Your reply must contain the full listing below, reproduced exactly, but no pictures.

-------- Material provided --------

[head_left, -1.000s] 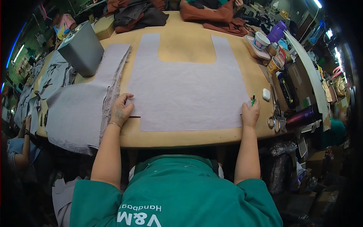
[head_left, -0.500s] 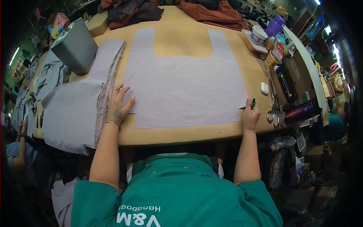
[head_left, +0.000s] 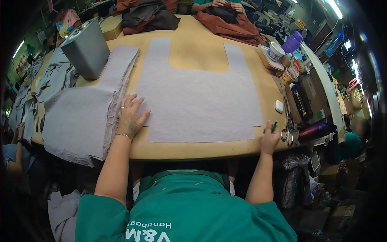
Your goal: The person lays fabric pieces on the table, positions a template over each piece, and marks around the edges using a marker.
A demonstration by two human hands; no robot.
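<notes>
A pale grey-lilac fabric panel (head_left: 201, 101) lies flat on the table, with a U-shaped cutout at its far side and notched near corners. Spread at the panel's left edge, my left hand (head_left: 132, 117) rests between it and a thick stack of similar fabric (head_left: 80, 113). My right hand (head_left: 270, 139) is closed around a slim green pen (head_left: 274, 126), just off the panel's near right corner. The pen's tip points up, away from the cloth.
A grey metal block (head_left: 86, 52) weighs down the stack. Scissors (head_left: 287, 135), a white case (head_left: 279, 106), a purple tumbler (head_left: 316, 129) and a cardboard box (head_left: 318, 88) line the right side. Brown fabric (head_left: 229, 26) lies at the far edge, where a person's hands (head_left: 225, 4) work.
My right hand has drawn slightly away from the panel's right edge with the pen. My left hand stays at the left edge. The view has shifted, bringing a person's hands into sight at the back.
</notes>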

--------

**Finished task**
[head_left, -1.000s] 
[head_left, -0.500s] 
[head_left, +0.000s] 
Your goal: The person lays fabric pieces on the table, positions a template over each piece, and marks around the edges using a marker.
A demonstration by two human hands; no robot.
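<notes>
A pale grey-lilac fabric panel (head_left: 201, 101) lies flat on the table, with a U-shaped cutout at its far side and notched near corners. Spread at the panel's left edge, my left hand (head_left: 132, 117) rests between it and a thick stack of similar fabric (head_left: 80, 113). My right hand (head_left: 270, 139) is closed around a slim green pen (head_left: 274, 126), just off the panel's near right corner. The pen's tip points up, away from the cloth.
A grey metal block (head_left: 86, 52) weighs down the stack. Scissors (head_left: 287, 135), a white case (head_left: 279, 106), a purple tumbler (head_left: 316, 129) and a cardboard box (head_left: 318, 88) line the right side. Brown fabric (head_left: 229, 26) lies at the far edge, where a person's hands (head_left: 225, 4) work.
My right hand has drawn slightly away from the panel's right edge with the pen. My left hand stays at the left edge. The view has shifted, bringing a person's hands into sight at the back.
</notes>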

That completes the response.